**SUPPLIED ENTRIES:**
-=-=-

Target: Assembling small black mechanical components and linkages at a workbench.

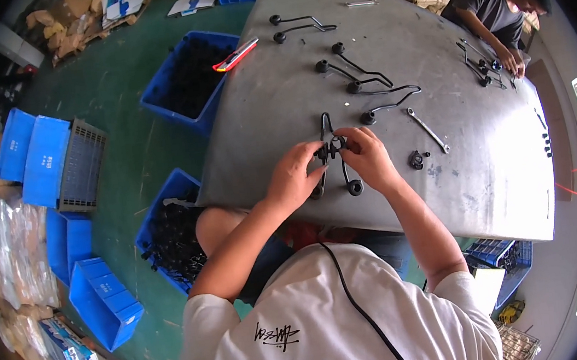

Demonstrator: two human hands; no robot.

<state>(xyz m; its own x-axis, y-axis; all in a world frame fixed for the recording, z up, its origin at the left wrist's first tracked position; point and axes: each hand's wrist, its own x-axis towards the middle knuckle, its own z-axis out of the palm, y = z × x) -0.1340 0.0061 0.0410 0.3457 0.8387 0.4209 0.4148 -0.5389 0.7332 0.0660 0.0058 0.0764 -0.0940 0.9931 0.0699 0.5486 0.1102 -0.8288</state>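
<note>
Near the table's front edge, a bent black metal rod [325, 120] lies with its narrow loop pointing away from me and round black ends toward me. A small black plastic clamp [333, 150] sits across its middle. My left hand [294, 178] pinches the clamp's left side with thumb and fingers. From the other side, my right hand [373, 158] grips the clamp's ring-shaped part. The fingers partly hide where clamp and rod meet. To the right lie a combination wrench [428, 131] and a loose black clamp piece [416, 160].
Several bent rods with round ends [386, 101] lie farther up the grey metal table [259, 112]. A red utility knife [236, 56] rests at its left edge. Blue crates [174, 186] of black parts stand left. A co-worker [490, 15] handles similar parts at the far right.
</note>
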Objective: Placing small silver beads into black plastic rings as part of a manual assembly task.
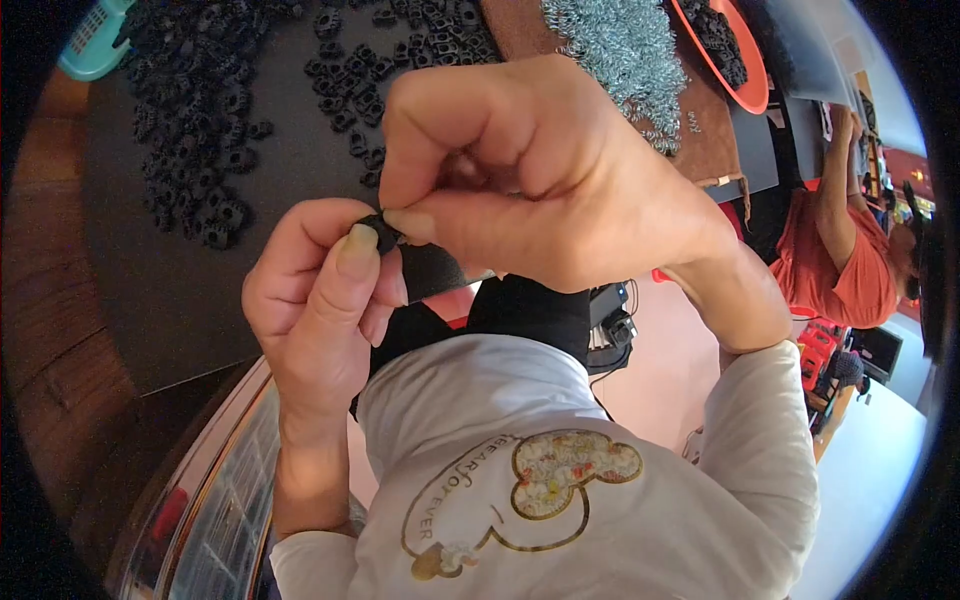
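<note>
Between the thumb and fingers of my left hand [320, 285] is a small black plastic part [380, 234], held up in front of my body near the table's edge. My right hand [545, 175] is closed in a pinch, its thumb tip and forefinger meeting at the right end of that part. A tiny metallic glint shows beside the right thumb, but what those fingers grip is too small and covered to name. Beyond my hands lie a large heap of black plastic parts [195, 100] and a second group of small black pieces [350, 95].
A mound of small silvery coil springs [620, 75] rests on a brown cloth [712, 135] at the far right. Beside it is an orange-red bowl [755, 92] of black pieces. A teal basket [85, 50] stands far left. Another person [840, 255] is at the right.
</note>
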The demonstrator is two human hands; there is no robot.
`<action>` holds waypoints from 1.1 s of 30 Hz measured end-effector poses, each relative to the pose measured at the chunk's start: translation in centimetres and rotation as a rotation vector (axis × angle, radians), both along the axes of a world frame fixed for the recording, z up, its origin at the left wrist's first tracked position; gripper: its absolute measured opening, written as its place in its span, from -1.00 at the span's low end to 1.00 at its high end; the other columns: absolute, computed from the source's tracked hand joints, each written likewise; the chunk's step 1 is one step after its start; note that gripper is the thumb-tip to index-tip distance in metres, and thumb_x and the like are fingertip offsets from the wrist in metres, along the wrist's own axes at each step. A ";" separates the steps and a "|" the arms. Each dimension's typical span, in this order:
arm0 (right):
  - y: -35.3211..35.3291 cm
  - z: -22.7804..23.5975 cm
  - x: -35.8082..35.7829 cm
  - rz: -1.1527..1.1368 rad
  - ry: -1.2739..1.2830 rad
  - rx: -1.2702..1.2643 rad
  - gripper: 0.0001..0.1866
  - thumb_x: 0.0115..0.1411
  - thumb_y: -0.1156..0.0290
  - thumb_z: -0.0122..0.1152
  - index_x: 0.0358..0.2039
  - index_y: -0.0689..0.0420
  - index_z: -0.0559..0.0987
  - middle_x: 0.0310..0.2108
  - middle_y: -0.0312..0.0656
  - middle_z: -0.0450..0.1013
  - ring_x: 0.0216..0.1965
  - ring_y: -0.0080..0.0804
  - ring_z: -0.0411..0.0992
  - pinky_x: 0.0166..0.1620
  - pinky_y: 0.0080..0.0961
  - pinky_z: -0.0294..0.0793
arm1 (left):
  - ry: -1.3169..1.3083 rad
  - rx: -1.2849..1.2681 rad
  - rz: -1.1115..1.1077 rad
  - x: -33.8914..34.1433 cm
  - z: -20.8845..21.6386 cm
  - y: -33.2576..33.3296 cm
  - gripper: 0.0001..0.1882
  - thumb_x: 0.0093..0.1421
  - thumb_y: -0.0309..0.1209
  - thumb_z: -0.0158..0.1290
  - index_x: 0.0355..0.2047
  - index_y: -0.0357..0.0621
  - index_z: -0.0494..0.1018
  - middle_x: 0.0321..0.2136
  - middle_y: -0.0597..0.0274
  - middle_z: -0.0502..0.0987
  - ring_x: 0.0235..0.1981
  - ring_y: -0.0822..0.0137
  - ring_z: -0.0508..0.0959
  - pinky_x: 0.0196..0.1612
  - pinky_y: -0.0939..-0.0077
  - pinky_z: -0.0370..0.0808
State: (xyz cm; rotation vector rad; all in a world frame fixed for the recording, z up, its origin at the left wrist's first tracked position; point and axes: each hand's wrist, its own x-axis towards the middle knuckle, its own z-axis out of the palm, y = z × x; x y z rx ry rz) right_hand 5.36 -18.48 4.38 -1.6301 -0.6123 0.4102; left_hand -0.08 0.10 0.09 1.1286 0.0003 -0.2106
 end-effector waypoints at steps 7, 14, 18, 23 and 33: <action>0.1 -0.2 0.0 -0.026 -0.125 -0.027 -0.95 0.06 0.63 0.00 -0.52 0.31 0.43 -0.77 -0.18 0.35 -0.84 -0.49 0.35 -0.79 -0.51 0.27 | -0.006 0.022 0.004 0.1 0.2 -0.2 -0.77 0.29 -0.35 0.02 -0.24 -0.32 0.43 -0.60 0.30 0.46 -0.71 0.67 0.23 -0.67 0.81 0.10; 0.5 -0.3 -0.1 -0.032 -0.200 -0.022 -0.94 0.04 0.64 -0.01 -0.49 0.32 0.45 -0.67 -0.09 0.44 -0.83 -0.47 0.36 -0.80 -0.51 0.31 | 0.013 -0.054 -0.029 0.1 -0.1 0.2 -0.78 0.31 -0.36 -0.01 -0.23 -0.33 0.44 -0.60 0.29 0.47 -0.71 0.68 0.23 -0.68 0.81 0.10; 0.6 0.0 -0.3 -0.015 -0.053 0.017 -0.94 0.04 0.63 0.01 -0.48 0.33 0.46 -0.68 -0.10 0.43 -0.85 -0.46 0.35 -0.83 -0.52 0.30 | 0.016 -0.025 0.050 -0.2 0.1 -0.5 -0.81 0.32 -0.39 -0.03 -0.23 -0.32 0.44 -0.59 0.29 0.47 -0.70 0.69 0.23 -0.67 0.81 0.12; 0.3 0.5 -0.5 -0.098 0.065 -0.021 -0.94 0.03 0.59 0.12 -0.46 0.31 0.49 -0.68 -0.19 0.41 -0.67 -0.56 0.40 -0.63 -0.56 0.37 | -0.085 0.059 0.055 -0.2 -0.3 -0.9 -0.79 0.33 -0.38 -0.03 -0.23 -0.31 0.44 -0.58 0.30 0.47 -0.69 0.68 0.24 -0.65 0.81 0.14; -0.2 1.2 -1.0 -0.096 0.088 -0.032 -0.91 0.06 0.55 0.21 -0.44 0.30 0.51 -0.62 -0.21 0.44 -0.56 -0.58 0.39 -0.50 -0.57 0.37 | -0.009 -0.048 -0.013 -0.1 -0.2 -0.4 -0.75 0.35 -0.32 -0.06 -0.24 -0.31 0.42 -0.60 0.27 0.45 -0.70 0.64 0.25 -0.65 0.79 0.15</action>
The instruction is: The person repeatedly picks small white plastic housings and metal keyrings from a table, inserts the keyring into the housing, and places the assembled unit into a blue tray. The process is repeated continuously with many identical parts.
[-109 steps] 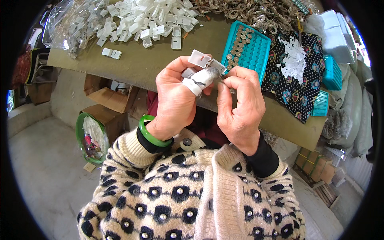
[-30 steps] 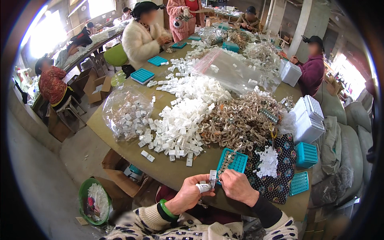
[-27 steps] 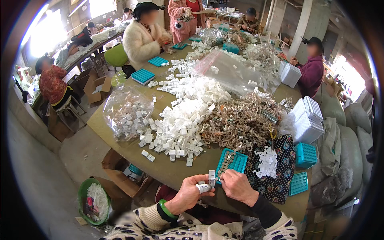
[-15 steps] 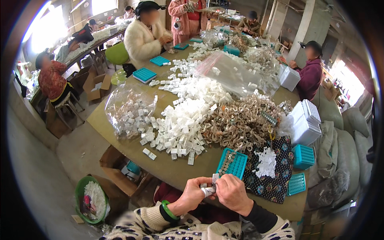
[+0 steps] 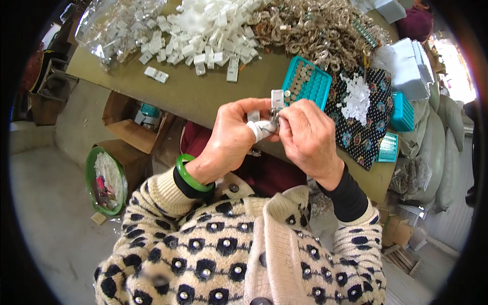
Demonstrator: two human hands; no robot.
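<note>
Tray (image 5: 318,85) of discs (image 5: 302,76), tub (image 5: 90,175) of whitish material (image 5: 108,170)

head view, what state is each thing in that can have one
left hand: closed on the white case
white case: looks open, partly hidden by fingers
right hand: thumb and finger pinched at the case
teal tray: part filled, round pieces along its left side
cardboard box: open
green basket: holding white material
patterned cloth: spread out, white scraps on it
</note>
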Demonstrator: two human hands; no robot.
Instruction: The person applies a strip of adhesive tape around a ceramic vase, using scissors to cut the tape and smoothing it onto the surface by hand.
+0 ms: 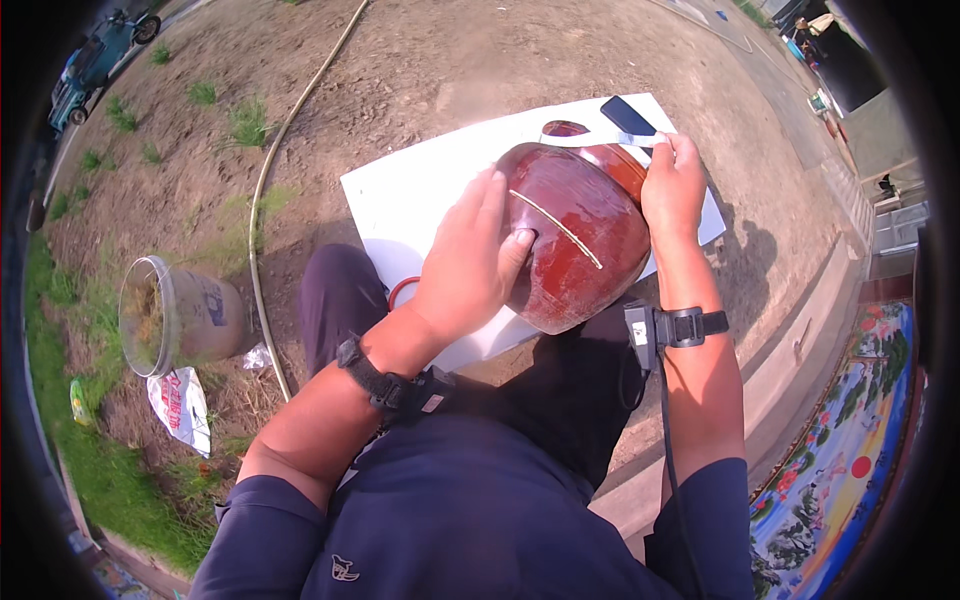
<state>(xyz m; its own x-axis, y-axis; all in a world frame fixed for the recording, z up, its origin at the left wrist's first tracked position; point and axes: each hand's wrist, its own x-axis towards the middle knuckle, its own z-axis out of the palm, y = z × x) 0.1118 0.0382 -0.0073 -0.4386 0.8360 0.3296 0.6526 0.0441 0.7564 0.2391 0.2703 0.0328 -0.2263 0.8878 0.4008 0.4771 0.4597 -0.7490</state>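
Note:
A glossy reddish-brown rounded vessel (590,225), which looks glazed, is tilted above my lap at the near edge of a white board (400,190). A thin pale raised line runs slantwise across its side. My left hand (475,250) lies against the vessel's left side, fingers stretched out and thumb on the surface. My right hand (675,185) is closed at the far right, pinching the end of a narrow white strip (605,138). The strip reaches left behind the vessel; its material is unclear. Another reddish-brown glossy piece (622,170) shows behind the vessel, partly hidden.
A dark phone (628,115) lies on the board's far side. Part of a red ring (403,290) shows by my left wrist. Left on the ground are a clear plastic bucket (205,315), a white bag (182,408) and a long hose (257,220). A cable runs along my right forearm.

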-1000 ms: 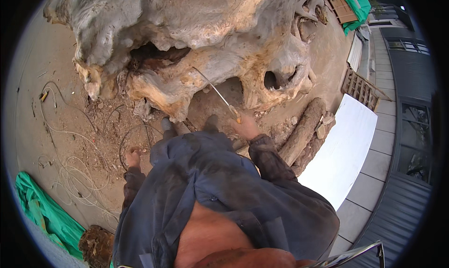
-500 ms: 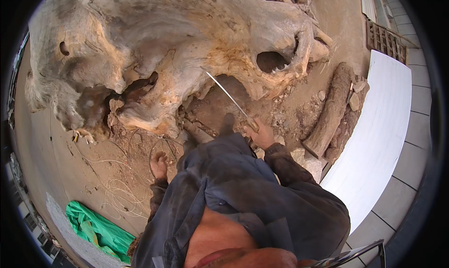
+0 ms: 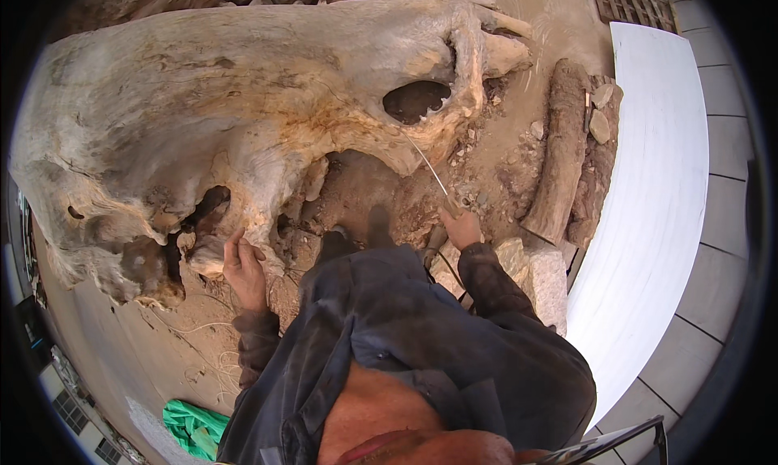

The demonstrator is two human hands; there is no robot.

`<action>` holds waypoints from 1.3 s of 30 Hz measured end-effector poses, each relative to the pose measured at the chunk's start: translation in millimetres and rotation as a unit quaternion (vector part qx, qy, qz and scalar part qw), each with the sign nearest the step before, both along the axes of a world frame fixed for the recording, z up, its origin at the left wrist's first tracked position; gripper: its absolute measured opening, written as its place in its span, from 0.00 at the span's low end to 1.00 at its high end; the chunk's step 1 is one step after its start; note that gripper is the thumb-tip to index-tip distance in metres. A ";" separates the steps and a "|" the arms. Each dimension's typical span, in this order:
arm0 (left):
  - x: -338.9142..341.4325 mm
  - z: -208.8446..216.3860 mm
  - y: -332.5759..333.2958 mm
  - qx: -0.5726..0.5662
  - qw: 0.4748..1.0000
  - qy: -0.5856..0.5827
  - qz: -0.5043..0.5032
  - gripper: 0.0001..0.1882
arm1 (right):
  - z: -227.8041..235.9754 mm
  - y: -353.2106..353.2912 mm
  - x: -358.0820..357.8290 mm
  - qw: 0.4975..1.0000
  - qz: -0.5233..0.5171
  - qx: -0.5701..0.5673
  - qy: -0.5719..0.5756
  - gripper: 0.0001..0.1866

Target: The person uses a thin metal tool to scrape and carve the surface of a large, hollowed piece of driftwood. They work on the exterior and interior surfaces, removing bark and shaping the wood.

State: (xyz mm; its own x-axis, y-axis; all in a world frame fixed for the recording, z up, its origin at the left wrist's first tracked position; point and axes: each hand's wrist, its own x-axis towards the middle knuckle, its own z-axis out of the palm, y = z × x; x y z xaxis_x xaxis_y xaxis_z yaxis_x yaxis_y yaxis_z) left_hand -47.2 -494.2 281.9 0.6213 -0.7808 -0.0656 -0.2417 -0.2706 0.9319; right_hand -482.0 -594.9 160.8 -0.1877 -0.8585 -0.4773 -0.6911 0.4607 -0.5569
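- The right hand (image 3: 462, 227) has its grip narrow around the near end of a long, thin, pale metal rod-like tool (image 3: 436, 179), presumably so the shaft can reach ahead.
- The tool slants forward and left, its far end over the huge, weathered, grey-and-tan trunk (image 3: 243, 84), below a dark oval hollow (image 3: 416, 102); contact cannot be told.
- The left hand (image 3: 245, 270) looks empty, its grip fairly wide with fingers loosely bent, by the trunk's lower edge, perhaps for balance; touching or not is unclear.
- A rough brown log (image 3: 559, 149) lies on the ground right of the trunk, beside a broad white sheet (image 3: 648, 181), apparently out of the way.
- Compared with half a second ago, the left hand is farther forward, the tool's tip is nearer the hollow, and more of the trunk's upper side shows.
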 end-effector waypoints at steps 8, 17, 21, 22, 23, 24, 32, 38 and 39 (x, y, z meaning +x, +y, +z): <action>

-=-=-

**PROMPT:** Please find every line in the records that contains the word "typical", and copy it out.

**SOLUTION:**
`<action>` holds waypoints from 1.1 s of 30 Hz measured end-effector poses, each relative to the pose measured at the chunk's start: translation in centimetres and rotation as a rotation vector (axis × angle, radians), both along the axes of a world frame fixed for the recording, z up, its origin at the left wrist's first tracked position; gripper: its absolute measured opening, written as its place in its span, from -1.00 at the span's low end to 1.00 at its high end; the other columns: absolute, computed from the source's tracked hand joints, each written likewise; the chunk's step 1 is one step after its start; note that gripper is the thumb-tip to index-tip distance in metres, and thumb_x and the like are fingertip offsets from the wrist in metres, along the wrist's own axes at each step. A ";" separates the steps and a "|" the arms. Each dimension's typical span, in this order:
`<action>` holds waypoints from 1.3 s of 30 Hz measured end-effector poses, each relative to the pose measured at the chunk's start: translation in millimetres and rotation as a unit quaternion (vector part qx, qy, qz and scalar part qw), each with the sign nearest the step before, both along the axes of a world frame fixed for the recording, z up, its origin at the left wrist's first tracked position; gripper: its absolute measured opening, written as its place in its span, from 0.00 at the span's low end to 1.00 at its high end; the chunk's step 1 is one step after its start; note that gripper is the thumb-tip to index-tip distance in metres. A ";" separates the steps and a "|" the arms. Each dimension's typical span, in this order:

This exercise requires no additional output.